Simi Valley is a city located in Ventura County, California. The population is about 124 000 people.

Simi Valley is the place where the Ronald Reagan Presidential Library is. There, the former U.S. president was buried after his death in 2004.

The town became famous in 1992 when the trial against four policemen from Los Angeles who carried out violence against Rodney King started.

The city is the site of the first U.S. nuclear accident, which happened in 1959 in the laboratory of Santa Susana Field.

The city of Simi Valley is surrounded by the mountains Santa Susana and Simi Hills, west of the San Fernando Valley and east of the valley Conejo. The region has well developed computerized business.

Simi Valley was inhabited by the Indians Chumash, who lived in the area of about twelve thousand years ago. Around five thousand years ago, the Indians made a living by gathering plants, hunting and fishing. The name of the city of Simi Valley comes from the Indian word Shimiyi, which means filamentary clouds. They are typical of the region.

Simi Valley, California

The Rancho Simi, also known as San Jose de Nuestra Senora de Altagarcia y Simi occupied four hundred fifty-seven square kilometers of land. It was a Spanish donation in eastern Ventura County and western Los Angeles County.

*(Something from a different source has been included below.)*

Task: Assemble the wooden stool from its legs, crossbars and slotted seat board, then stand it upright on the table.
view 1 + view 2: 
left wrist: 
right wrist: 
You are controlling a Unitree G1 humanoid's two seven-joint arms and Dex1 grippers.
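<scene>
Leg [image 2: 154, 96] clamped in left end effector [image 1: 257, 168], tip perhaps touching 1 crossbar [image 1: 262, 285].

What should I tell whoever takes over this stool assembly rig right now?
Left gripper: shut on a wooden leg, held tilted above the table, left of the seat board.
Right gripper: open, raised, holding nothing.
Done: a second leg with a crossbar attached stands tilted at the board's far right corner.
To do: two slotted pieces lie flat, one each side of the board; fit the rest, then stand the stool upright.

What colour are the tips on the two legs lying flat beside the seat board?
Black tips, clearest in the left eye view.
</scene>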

The land was a gift to Francisco Javier Pico and his two brothers - Patricio Pico and Miguel Pico in 1795 by Governor Diego de Borica. Rancho Simi was the first Spanish colonial land grant in this area.

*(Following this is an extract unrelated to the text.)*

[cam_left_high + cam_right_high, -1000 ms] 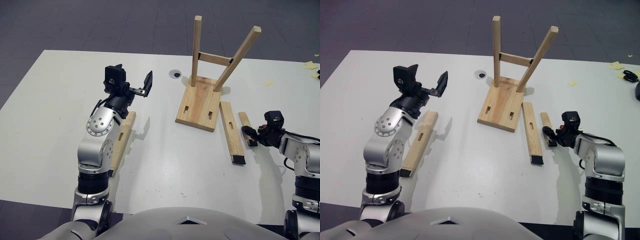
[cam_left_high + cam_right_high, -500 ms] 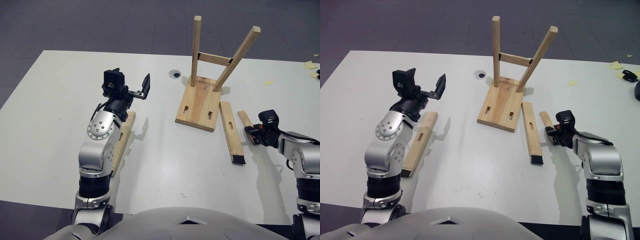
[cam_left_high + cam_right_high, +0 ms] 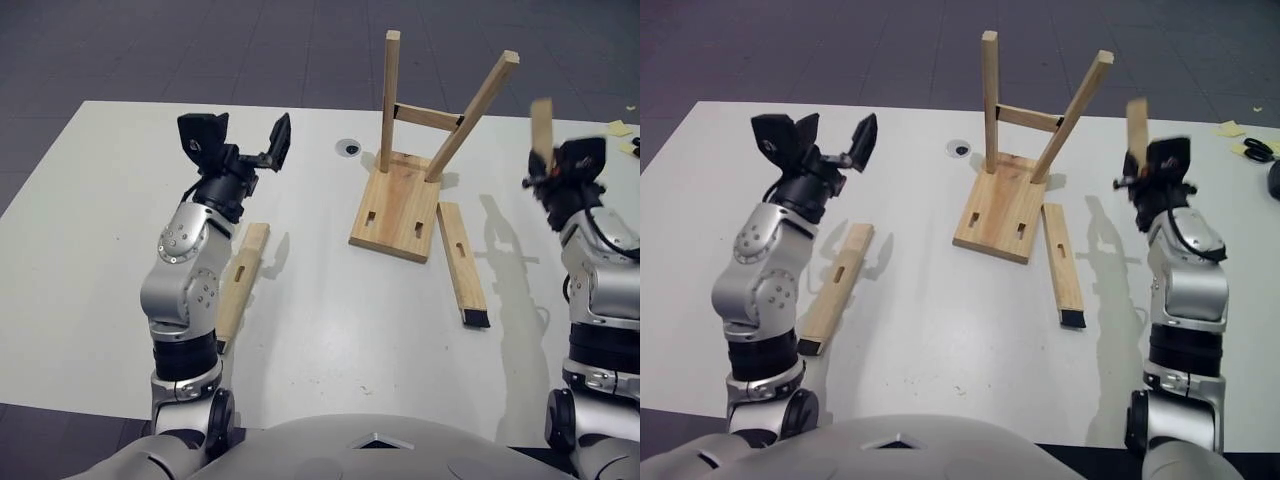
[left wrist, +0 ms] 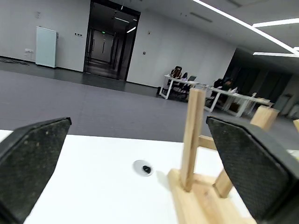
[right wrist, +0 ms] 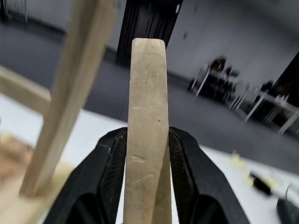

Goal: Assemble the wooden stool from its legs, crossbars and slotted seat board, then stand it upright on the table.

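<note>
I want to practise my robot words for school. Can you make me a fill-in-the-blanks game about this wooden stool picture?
1. The short crossbar is gripped by the robot's ____ hand.
2. The left hand is ____ and holds nothing.
3. Exactly ____ legs stand up from the seat board.
Missing words: right, open, two.

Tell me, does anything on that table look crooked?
Yes: on the seat board, the left leg stands straight while the right leg leans outward, so the pair looks splayed. Two slots are empty.
</note>
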Robot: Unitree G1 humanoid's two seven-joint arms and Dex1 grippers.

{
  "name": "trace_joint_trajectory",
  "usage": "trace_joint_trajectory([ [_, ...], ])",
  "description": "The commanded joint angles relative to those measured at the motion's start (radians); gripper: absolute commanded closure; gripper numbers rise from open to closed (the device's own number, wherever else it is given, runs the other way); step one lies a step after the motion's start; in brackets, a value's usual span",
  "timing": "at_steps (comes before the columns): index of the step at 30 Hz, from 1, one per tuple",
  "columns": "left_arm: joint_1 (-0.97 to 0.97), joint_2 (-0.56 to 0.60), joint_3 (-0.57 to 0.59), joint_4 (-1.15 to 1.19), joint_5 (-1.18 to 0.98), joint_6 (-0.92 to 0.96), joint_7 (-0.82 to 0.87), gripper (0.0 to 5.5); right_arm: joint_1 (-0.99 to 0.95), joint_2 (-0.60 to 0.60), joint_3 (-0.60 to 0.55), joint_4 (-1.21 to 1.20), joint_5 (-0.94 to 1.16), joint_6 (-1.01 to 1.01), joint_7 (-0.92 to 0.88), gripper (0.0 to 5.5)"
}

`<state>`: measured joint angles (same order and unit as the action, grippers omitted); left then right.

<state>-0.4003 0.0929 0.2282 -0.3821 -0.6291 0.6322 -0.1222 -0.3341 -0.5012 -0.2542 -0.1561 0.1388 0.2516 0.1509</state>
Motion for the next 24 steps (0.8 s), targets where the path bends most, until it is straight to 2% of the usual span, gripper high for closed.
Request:
trace_joint_trajectory([
  [1, -0.243, 0.071, 0.125, 0.034, -0.41, 0.187, -0.036, 0.1, -0.082, 0.126, 0.066, -0.245, 0.062, -0.151, -0.01, 4.17],
  [8, -0.351, 0.127, 0.087, 0.109, -0.697, 0.33, -0.027, 0.1, -0.028, 0.225, 0.226, -0.391, 0.16, -0.057, 0.045, 4.17],
  [12, -0.342, 0.133, 0.045, 0.131, -0.76, 0.363, -0.01, 0.1, 0.053, 0.25, 0.33, -0.412, 0.179, -0.026, 0.095, 4.17],
  [18, -0.352, 0.143, -0.034, 0.117, -0.739, 0.372, -0.005, 0.1, 0.104, 0.276, 0.428, -0.418, 0.12, -0.031, 0.112, 4.17],
  [24, -0.354, 0.168, -0.05, 0.099, -0.72, 0.35, -0.016, 1.01, 0.114, 0.294, 0.461, -0.41, 0.063, -0.042, 0.11, 4.17],
])
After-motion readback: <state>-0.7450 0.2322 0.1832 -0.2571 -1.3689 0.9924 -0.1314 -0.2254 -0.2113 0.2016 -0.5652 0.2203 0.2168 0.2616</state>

In 1842, Jose de la Guerra y Noriega, who was a captain, bought the ranch from the Pico family.

After Jose de la Guerra y Noriega died in 1858, the ranch was sold to the oil company of California and Philadelphia. Since in the area of the ranch was not discovered oil, the ranch was sold in parts.

In the early nineteenth century a city began to take shape, known as Santa Susana del Rancho Simi.

In 1890, the first school was built. Flooding in 1952 dealt severe damage to the city. In 1969 Simi Valley was officially recognized as a city of ten thousand people.

In the late forties of the twentieth century in the Santa Susanna Field Laboratory were conducted nuclear tests associated with nuclear missiles. In July 1959, an experiment was carried out with a soda reactor. It failed and radioactive gas was released into the atmosphere.

On November 27, 1991 Judge Stanley Weisberg of the Court of Appeal of California chose Simi Valley as the location for the trial against four police officers from Los Angeles. Stacey Koon, Laurence Powell, Timothy Wind, and Theodore Brisenio were accused of using unnecessary force on the third of March in 1991 and beating African American motorist Rodney Glen King.

The act of the police was declared racist. The process was based on amateur video of a man who witnessed the incident. The court sentenced Koon, Wind and Brisenio without condemning Powell.